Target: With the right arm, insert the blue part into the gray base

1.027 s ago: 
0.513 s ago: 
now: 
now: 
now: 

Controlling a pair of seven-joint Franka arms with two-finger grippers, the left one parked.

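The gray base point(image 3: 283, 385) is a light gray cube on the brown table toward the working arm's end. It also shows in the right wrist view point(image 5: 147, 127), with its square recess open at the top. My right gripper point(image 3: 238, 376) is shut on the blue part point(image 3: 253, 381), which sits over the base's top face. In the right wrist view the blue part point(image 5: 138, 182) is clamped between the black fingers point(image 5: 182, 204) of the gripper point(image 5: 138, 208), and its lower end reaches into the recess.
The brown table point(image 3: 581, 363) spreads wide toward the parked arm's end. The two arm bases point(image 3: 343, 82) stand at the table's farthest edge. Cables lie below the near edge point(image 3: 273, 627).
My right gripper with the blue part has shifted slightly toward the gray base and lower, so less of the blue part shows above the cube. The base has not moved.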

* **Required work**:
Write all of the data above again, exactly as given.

* **Completed exercise**:
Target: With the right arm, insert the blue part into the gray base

1.027 s ago: 
0.513 s ago: 
now: 
now: 
now: 

Controlling a pair of seven-joint Franka arms with two-finger grippers, the left one parked.

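The gray base point(image 3: 283, 385) is a light gray cube on the brown table toward the working arm's end. It also shows in the right wrist view point(image 5: 147, 127), with its square recess open at the top. My right gripper point(image 3: 238, 376) is shut on the blue part point(image 3: 253, 381), which sits over the base's top face. In the right wrist view the blue part point(image 5: 138, 182) is clamped between the black fingers point(image 5: 182, 204) of the gripper point(image 5: 138, 208), and its lower end reaches into the recess.
The brown table point(image 3: 581, 363) spreads wide toward the parked arm's end. The two arm bases point(image 3: 343, 82) stand at the table's farthest edge. Cables lie below the near edge point(image 3: 273, 627).
My right gripper with the blue part has shifted slightly toward the gray base and lower, so less of the blue part shows above the cube. The base has not moved.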

No more output is expected.